| |

How to Extract Emails from Web Pages Using Jsoup in Java: A Step-by-Step Guide

Introduction

In our previous blog, we set up a Java environment for scraping emails and wrote a basic program to extract email addresses from a simple HTML page. Now, it’s time to dive deeper into the powerful Java library Jsoup, which makes web scraping easy and efficient.

In this blog, we will explore how to parse HTML pages using Jsoup to extract emails with more precision, handle various HTML structures, and manage different elements within a webpage.

What is Jsoup?

Jsoup is a popular Java library that allows you to manipulate HTML documents like a web browser does. With Jsoup, you can:

  • Fetch and parse HTML documents.
  • Extract and manipulate data, such as email addresses, from web pages.
  • Clean and sanitize user-submitted content against malicious code.

Jsoup is ideal for static HTML content scraping and works well with websites that don’t require JavaScript rendering for the core content.

Step 1: Adding Jsoup to Your Project

Before we start coding, make sure you have added the Jsoup dependency to your Maven project. If you missed it in the previous blog, here’s the pom.xml configuration again:

<dependencies>
    <dependency>
        <groupId>org.jsoup</groupId>
        <artifactId>jsoup</artifactId>
        <version>1.14.3</version>
    </dependency>
</dependencies>

This will pull in Jsoup and all required dependencies into your project.
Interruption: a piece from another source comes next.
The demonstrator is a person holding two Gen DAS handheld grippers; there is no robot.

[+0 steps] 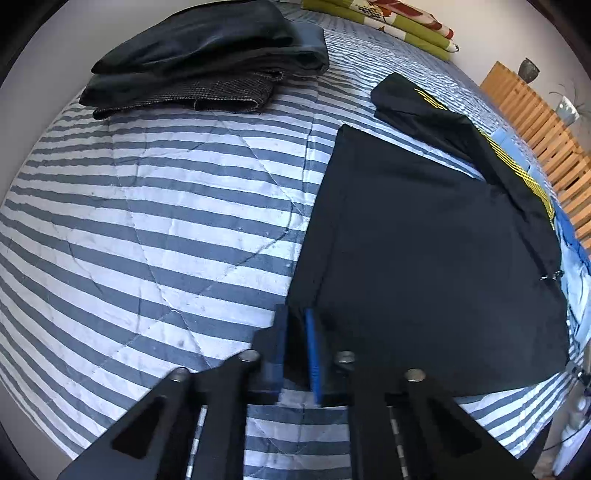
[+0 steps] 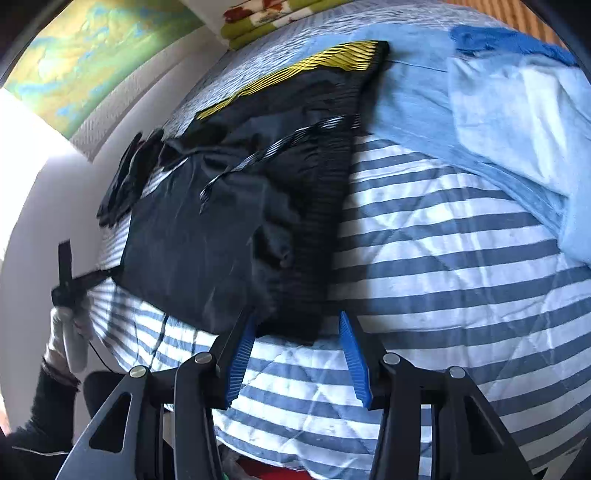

Step 2: Fetching and Parsing HTML Documents

Let’s start by writing a basic program to fetch and parse a webpage’s HTML content using Jsoup. We’ll expand this to handle multiple elements and extract emails from different parts of the webpage.

Basic HTML Parsing with Jsoup

Here’s a simple example that demonstrates how to fetch a web page and display its title and body text:

import org.jsoup.Jsoup;
import org.jsoup.nodes.Document;

import java.io.IOException;

public class BasicHtmlParser {

    public static void main(String[] args) {
        String url = "https://example.com"; // Replace with your target URL

        try {
            // Fetch the HTML document
            Document doc = Jsoup.connect(url).get();

            // Print the page title
            String title = doc.title();
            System.out.println("Title: " + title);

            // Print the body text of the page
            String bodyText = doc.body().text();
            System.out.println("Body Text: " + bodyText);

        } catch (IOException e) {
            e.printStackTrace();
        }
    }
}

This example shows how to use Jsoup’s connect() method to fetch a web page and extract the title and body text. Now, we can use this HTML content to extract emails.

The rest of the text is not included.